_Task to complete_. Search the entries for the word "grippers". Copy each line in which it is found.
### Data shown
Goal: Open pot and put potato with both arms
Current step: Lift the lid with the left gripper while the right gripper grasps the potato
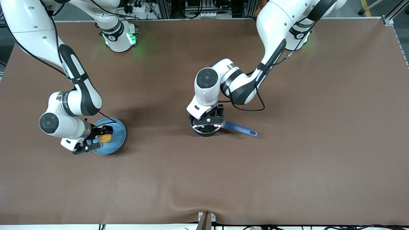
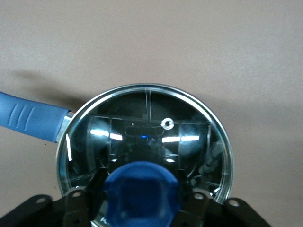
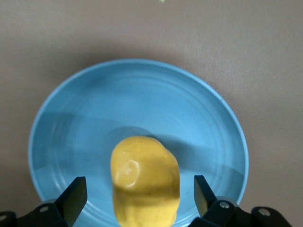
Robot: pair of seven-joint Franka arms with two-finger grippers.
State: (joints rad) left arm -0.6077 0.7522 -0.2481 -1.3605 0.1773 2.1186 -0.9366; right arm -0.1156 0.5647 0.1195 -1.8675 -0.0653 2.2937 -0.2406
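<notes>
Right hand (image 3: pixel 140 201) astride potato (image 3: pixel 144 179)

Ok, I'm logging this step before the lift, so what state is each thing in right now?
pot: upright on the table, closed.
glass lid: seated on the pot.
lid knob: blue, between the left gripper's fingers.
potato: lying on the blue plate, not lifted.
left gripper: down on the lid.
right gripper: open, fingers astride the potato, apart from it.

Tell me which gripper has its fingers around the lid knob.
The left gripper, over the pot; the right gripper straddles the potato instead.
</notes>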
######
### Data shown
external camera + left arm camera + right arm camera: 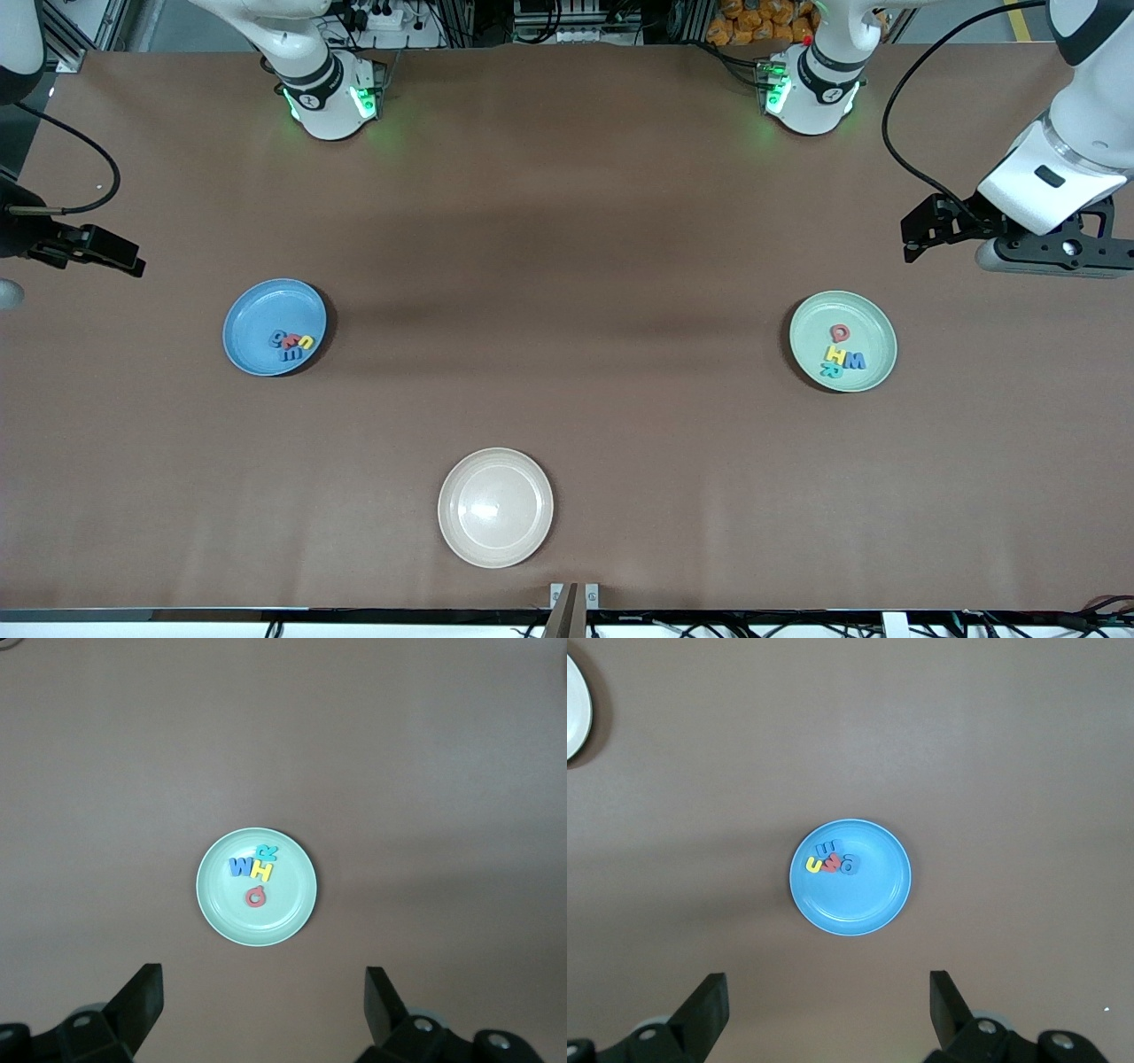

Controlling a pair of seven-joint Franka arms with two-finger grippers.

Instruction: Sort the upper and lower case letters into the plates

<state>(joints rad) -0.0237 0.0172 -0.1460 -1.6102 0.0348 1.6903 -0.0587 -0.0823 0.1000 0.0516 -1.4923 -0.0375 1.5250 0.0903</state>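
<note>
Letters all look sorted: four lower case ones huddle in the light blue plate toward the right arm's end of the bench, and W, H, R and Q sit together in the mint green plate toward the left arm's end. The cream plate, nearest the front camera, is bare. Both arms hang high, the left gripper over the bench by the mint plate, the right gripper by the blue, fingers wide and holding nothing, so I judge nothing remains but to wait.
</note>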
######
_Reply_.
Robot: pair of seven-joint Franka arms with two-finger grippers.
Controlling a pair of seven-joint Franka arms with two-finger grippers.

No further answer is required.